Traditional Catholic Prayers: ONLY OUR LORD AND SAVIOUR JESUS CHRIST IS THE HEAD OVER THE CHURCH - THE TRUTH ABOUT THE PAPACY
This below is of interest mainly because of the impossibly Eurocentric Roman arrogance that condemns any part of the Church that does not bow the knee to Rome rather than to Christ. The scene is now set for the further divisions: East and West and North and South that mark Church history ever since and pave the way to the Antichrist.
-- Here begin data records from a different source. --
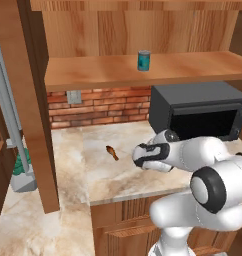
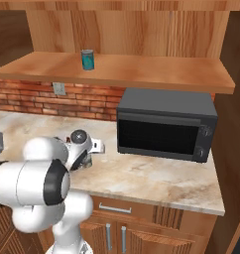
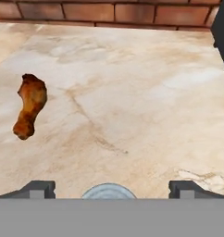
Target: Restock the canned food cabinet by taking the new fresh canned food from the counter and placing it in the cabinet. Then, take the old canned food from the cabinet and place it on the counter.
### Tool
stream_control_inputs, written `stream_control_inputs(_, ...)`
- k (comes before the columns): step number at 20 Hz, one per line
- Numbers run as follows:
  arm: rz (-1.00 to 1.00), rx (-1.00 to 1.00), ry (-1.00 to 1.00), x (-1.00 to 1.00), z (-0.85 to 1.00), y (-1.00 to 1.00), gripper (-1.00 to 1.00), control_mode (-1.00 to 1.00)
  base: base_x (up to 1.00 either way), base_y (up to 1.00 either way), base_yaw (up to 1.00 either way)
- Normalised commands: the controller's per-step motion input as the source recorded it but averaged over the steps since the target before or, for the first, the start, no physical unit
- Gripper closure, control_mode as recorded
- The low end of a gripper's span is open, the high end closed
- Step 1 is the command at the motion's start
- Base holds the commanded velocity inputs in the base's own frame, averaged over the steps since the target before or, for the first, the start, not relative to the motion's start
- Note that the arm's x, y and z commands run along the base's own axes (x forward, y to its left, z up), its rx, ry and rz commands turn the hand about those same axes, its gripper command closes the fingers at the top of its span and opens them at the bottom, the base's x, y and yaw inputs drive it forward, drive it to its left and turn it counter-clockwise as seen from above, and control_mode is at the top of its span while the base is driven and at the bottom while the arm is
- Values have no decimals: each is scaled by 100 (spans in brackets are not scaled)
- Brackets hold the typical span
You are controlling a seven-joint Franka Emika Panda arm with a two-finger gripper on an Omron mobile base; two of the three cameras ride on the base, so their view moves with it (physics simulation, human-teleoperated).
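Running across the upper half of the left base view, the cabinet (image 1: 118, 75) shelf ends in a front edge with open air beyond it, and the new fresh canned food (image 1: 143, 60) stands upright near its middle, bare plank on both sides. Below, the counter (image 3: 146, 102) stretches clear up to the brick backsplash (image 3: 109, 11) at the top of the hand view; a browned chicken drumstick (image 3: 29, 106) lies at the left, and the black microwave (image 2: 164, 124) closes off the right. At the bottom of the hand view the gripper (image 3: 112, 189) holds its fingers wide apart, and a round silver-grey top, probably the old canned food (image 3: 108, 191), sits between them, touching neither.
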Motion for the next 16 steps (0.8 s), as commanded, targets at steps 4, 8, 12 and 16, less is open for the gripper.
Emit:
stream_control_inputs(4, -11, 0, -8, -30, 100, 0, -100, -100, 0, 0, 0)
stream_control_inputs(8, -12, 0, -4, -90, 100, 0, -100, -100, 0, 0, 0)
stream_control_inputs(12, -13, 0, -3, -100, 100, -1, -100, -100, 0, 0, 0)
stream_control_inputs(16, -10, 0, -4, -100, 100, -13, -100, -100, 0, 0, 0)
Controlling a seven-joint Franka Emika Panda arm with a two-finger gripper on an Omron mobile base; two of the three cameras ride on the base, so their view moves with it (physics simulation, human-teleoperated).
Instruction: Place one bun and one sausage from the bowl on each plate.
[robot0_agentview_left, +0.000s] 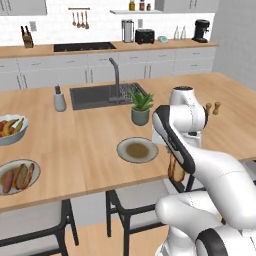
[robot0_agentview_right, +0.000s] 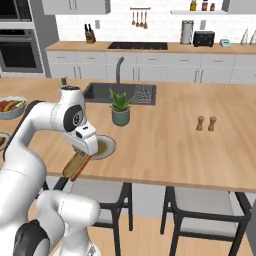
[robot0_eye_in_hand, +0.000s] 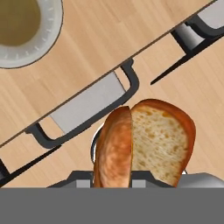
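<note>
Gripper (robot0_agentview_right: 75, 165) clamps bun (robot0_eye_in_hand: 144, 144) nr plate (robot0_agentview_left: 137, 150), off counter edge (robot0_agentview_left: 125, 182).

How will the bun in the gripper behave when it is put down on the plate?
The bun looks split open, so its halves may spread or flop when released. Its airy crumb suggests that it is light and squashy. The plate is flat, so it probably will not roll far.

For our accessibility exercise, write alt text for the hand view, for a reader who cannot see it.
Seen from above, the gripper holds a split bun, crust and pale crumb showing, above a stool beside the wooden counter edge. An empty grey-rimmed plate sits on the counter at upper left.
</note>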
In the Spiritual Meadow, we come to writings with a very different atmosphere from those of the earlier Fathers of the 3rd and 4th Centuries. John Moschus' dates are c.550-619, and by the time he was writing the church had been through various theological turmoils which are reflected very clearly in this book. You may search the earlier books almost in vain for any reference to the Blessed Virgin, and then only when referring to the Gospel stories, but in Book Ten there are constant references not just to 'Maria' but to 'Maria sancta Domina nostra Dei genetrix semper virgo', every word of which is directed at some particular heresy. She is always thought of as a powerful intercessor in Heaven and she is always 'genetrix', not 'mater' as is usual in later Western thought - 'genetrix Dei' is after all a more accurate translation of the Greek 'theotokos, god-bearer' - and anyone who does not believe her to be truly 'genetrix Dei' (birthgiver of God) is a heretic doomed to hell fire, as we read in chapter xvi where a father has a vision of a 'dark and stinking place throwing up flames of fire, and in the flames he saw Nestorius, Eutyches, Apollinaris, Dioscuros, Severus, Arius, Origen and others like them.' There is safety only in the holy Catholic and Apostolic Church, to which also references abound. There is a charming story about how one particular priest of a rather simple mind was using a non-Catholic rite until a deacon with angelic help persuaded him of his error (chapter cxcix).
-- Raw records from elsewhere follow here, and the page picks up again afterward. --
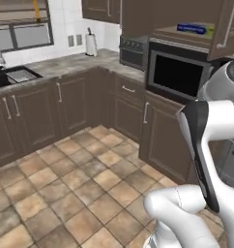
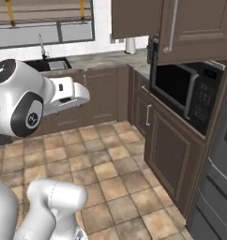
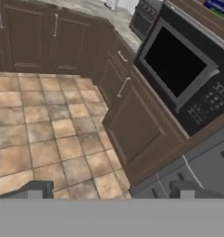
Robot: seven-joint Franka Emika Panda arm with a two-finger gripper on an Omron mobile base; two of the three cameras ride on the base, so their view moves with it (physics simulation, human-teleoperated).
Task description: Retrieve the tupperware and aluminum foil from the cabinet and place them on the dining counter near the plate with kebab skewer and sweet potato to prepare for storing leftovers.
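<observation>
Square tan terracotta floor tiles (image 1: 75, 184) meet dark brown wooden base cabinets (image 1: 36, 114) under a grey stone worktop (image 1: 75, 62); a black built-in microwave (image 2: 190, 101) sits right, beyond a wide window (image 2: 45, 21).

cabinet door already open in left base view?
Yes: the cabinet door stands swung out, with the aluminum foil lying on the shelf above the microwave.
</observation>
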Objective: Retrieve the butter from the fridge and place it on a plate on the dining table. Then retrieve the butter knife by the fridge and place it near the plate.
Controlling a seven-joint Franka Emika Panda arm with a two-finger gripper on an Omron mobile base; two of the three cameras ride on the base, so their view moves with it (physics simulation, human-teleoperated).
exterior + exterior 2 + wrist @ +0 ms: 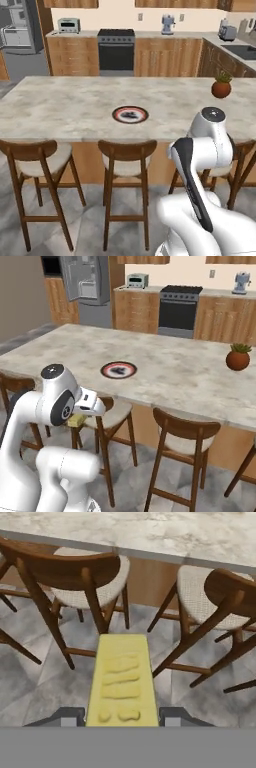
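Kitchen, dining table (pixel 60 107) ahead. Gripper (pixel 122 718) pinching butter (pixel 121 682), long axis pointing forward from it. Plate (pixel 118 370) lying up and ahead on tabletop, above claw level.

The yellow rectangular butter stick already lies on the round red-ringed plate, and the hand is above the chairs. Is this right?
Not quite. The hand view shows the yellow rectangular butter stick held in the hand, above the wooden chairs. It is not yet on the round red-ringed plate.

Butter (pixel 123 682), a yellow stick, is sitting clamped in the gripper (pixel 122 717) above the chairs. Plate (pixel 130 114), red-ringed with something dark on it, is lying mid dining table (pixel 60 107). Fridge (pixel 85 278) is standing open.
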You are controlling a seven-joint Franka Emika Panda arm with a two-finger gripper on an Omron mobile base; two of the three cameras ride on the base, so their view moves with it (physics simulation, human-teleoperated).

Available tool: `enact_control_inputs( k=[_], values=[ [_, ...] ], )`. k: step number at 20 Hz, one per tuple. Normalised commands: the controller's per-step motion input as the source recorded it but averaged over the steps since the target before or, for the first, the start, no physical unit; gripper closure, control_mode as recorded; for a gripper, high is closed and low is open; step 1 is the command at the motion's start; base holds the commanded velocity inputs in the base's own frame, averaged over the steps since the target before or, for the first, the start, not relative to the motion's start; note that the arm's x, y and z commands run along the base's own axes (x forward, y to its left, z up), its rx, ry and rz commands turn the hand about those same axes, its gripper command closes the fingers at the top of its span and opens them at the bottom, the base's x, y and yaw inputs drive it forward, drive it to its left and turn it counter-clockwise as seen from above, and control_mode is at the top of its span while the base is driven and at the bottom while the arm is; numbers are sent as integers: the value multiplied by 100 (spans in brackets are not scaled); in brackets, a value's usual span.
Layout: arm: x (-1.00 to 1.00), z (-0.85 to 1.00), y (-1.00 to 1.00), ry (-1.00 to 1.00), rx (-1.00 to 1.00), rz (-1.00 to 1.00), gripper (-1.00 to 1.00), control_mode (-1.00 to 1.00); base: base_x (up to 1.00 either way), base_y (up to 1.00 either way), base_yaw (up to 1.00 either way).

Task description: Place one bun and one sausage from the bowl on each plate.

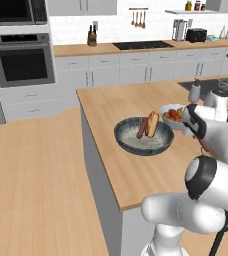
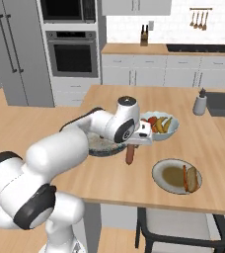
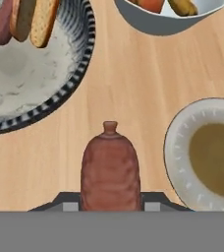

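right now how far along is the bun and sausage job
One plate already holds a bun and a sausage. The claw is shut on a second sausage, carried over the counter by a plate's rim. The bowl still holds a bun and a sausage; a second plate isn't identifiable.

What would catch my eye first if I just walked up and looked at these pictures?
Probably the big white robot arm reaching over the wooden island, its claw shut on a reddish-brown sausage that hangs above the countertop. Just behind it sits a large dark ribbed bowl with one more sausage and a bun leaning inside. To the right, a small plate already carries a bun and sausage, with a white fruit bowl beyond.
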Motion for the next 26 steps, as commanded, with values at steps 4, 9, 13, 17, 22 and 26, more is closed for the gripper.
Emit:
enact_control_inputs(
  k=[4,9,13,17,22,26],
  values=[
    [-6,-20,-100,5,5,9,100,-100,0,0,0],
    [0,-36,-94,6,5,7,100,-100,0,0,0],
    [5,-41,-76,18,0,1,100,-100,0,0,0],
    [11,-56,-58,13,0,0,100,-100,0,0,0],
    [27,-55,-23,1,-2,0,100,-100,0,0,0],
    [14,-24,-1,0,0,0,-100,-100,0,0,0]
  ],
)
Another big difference from the earlier books is the picture one gets of the monastic scene in this later century. The hermits and anchorites are still there, but set very much against the main picture of large settled monasteries. The ascetic life of the desert is not so much in the forefront as the lives of monks and devout seculars living in cities such as Constantinople, Jerusalem and Alexandria. The word 'abba', meaning 'father', very often becomes amended into 'abbas', in contexts where it is clearly intended to mean what we understand by the English word 'abbot'. There is a difficulty for the translator here, of course, in that there is no distinction possible between the two words in their declined forms. So I have translated 'abbatem, abbatis' etc sometimes as 'abba' and sometimes as 'abbot', depending on the context.
There are fascinating glimpses into the lives of ordinary people also in this book. There is the farmer who rages furiously at monks who carelessly trampled down some of his crops (chapter ccxviii), there are the children playing at being priests in chapter cxcvii. It is interesting also that the word 'presbyter', which means 'elder', is the word most usually used for him who makes the offering at the Eucharist. The first time 'sacerdos', which really does mean 'priest', is used is in connection with the 'priesthood' of an Archbishop (chapter xlii), and only later as the meaning for those who assist the archbishop in his priesthood (chapter cxcvii).
Similarly, the word 'Papa' is used in a manner which completely antedates any exclusive use of the title by the bishop of Rome. There is a delightful story of how Pope Eulogius of Alexandria has a dream in which Pope Leo of Rome visits him to thank him for his support in a theological controversy (chapter cxlviii).
It is a fascinating book, but in a quite different way from the wisdom of the earlier books. John Moschus loves telling a good story
In Praise of the AuthorThis "Book of the Meadow", or Life of the Saints, was written by John, surnamed Moschus, of blessed memory. He was a presbyter and monk, and began his life of renunciation in the monastery of our holy father Theodosius, abbot and archimandrite of all the cenobia and monasteries of Jerusalem. Its subject is the virtues of the God-loving fathers, and other accounts of great benefit to the soul, that is, the words of the holy and righteous Christ-loving fathers and brothers. He lived for quite some time with the holy fathers who lived in the desert near the sacred Jordan, and gathered together [accounts of] their virtues, which he then included in this book. He lived for a while in the so-called "New" monastery, built by our great and holy Father Saba and his disciples, which remains with us to this day. When he heard of the tyranny with which the Persians were oppressing the Romans after the murder of the Emperor Mauritius [died 602] and his children, he left the New monastery and went to the region of Great Antioch. Here he found the heathen in control, and moved on again to Alexandria from where he travelled through all the deserts roundabout. (He had previously been sent to Egypt for administrative purposes at the beginning of [the reign of] the Emperor Tiberius II [578-582]). He travelled as far as Oasis and visited the Fathers who were there in the neighbouring deserts. Here he heard that the holy places had been occupied and Romans were panic-stricken, whereupon he left Alexandria and took ship for the great city of Rome along with his beloved disciple Sophronius. They documented several islands in the course of their journey.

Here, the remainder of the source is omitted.